§ **Prompt**
Take the lines below beginning at the line that has "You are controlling" and stopping after the line that has "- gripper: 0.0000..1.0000", and print them exactly as they are, with no other lines.

Entries taken from a collection:

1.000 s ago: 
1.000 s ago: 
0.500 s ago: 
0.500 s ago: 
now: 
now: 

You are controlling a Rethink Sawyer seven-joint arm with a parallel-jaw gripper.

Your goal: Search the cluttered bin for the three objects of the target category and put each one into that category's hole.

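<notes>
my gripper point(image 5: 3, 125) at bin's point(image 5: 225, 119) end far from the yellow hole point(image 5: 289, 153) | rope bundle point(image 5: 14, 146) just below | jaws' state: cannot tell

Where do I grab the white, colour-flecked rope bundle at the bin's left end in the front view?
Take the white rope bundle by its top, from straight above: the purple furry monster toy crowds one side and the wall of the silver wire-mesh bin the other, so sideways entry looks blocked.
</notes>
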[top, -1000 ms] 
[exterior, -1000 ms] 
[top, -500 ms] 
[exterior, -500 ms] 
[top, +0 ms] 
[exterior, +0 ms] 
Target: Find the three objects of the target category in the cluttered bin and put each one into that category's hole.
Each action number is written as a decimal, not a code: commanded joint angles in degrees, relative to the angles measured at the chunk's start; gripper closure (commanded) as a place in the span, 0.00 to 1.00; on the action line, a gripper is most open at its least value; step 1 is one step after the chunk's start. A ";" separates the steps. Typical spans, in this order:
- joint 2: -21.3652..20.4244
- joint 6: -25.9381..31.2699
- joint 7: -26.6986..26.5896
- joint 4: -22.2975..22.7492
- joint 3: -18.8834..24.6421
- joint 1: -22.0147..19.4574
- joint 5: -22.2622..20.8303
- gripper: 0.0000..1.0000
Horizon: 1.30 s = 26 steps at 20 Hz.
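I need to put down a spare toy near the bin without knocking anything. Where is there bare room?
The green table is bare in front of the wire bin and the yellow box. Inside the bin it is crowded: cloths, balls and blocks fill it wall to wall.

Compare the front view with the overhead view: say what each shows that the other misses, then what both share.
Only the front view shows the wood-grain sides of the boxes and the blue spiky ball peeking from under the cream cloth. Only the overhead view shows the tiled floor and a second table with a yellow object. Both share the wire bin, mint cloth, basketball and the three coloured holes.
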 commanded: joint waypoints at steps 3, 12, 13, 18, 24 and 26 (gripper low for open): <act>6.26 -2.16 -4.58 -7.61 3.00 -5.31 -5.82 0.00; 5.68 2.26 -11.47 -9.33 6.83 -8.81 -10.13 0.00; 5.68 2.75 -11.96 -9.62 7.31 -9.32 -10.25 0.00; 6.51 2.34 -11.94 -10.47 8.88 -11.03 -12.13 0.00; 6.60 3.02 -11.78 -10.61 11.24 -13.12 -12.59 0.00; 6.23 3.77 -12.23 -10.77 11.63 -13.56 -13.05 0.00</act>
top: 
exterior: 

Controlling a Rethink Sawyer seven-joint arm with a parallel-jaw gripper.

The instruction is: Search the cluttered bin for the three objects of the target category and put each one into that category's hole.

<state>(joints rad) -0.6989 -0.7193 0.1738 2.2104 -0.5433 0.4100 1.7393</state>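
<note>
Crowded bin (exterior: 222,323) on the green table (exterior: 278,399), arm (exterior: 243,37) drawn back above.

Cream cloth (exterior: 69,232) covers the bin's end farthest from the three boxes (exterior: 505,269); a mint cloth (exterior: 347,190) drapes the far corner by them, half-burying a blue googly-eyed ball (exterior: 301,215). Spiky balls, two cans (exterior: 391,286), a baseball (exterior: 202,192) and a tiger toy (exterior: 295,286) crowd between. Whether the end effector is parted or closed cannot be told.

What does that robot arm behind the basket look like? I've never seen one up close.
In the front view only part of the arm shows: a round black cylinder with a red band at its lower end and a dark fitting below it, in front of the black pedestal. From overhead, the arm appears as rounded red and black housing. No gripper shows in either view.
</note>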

§ **Answer box**
You are controlling a Rethink Sawyer seven-joint arm with a parallel-jaw gripper.

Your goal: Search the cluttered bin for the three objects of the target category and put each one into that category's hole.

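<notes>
my gripper point(image 5: 3, 125) at bin's point(image 5: 225, 119) end far from the yellow hole point(image 5: 289, 153) | rope bundle point(image 5: 14, 146) just below | jaws' state: cannot tell

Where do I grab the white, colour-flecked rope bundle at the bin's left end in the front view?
Take the white rope bundle by its top, from straight above: the purple furry monster toy crowds one side and the wall of the silver wire-mesh bin the other, so sideways entry looks blocked.
</notes>
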[top, -1000 ms] 
[exterior, -1000 ms] 
[top, -500 ms] 
[exterior, -500 ms] 
[top, +0 ms] 
[exterior, +0 ms] 
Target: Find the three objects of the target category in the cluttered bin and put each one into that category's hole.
Each action number is written as a decimal, not a code: commanded joint angles in degrees, relative to the angles measured at the chunk's start; gripper closure (commanded) as a place in the span, 0.00 to 1.00; on the action line, a gripper is most open at its least value; step 1 is one step after the chunk's start. A ";" separates the steps. Typical spans, in this order:
- joint 2: -21.3652..20.4244
- joint 6: -25.9381..31.2699
- joint 7: -26.6986..26.5896
- joint 4: -22.2975..22.7492
- joint 3: -18.8834..24.6421
- joint 1: -22.0147..19.4574
- joint 5: -22.2622..20.8303
- gripper: 0.0000..1.0000

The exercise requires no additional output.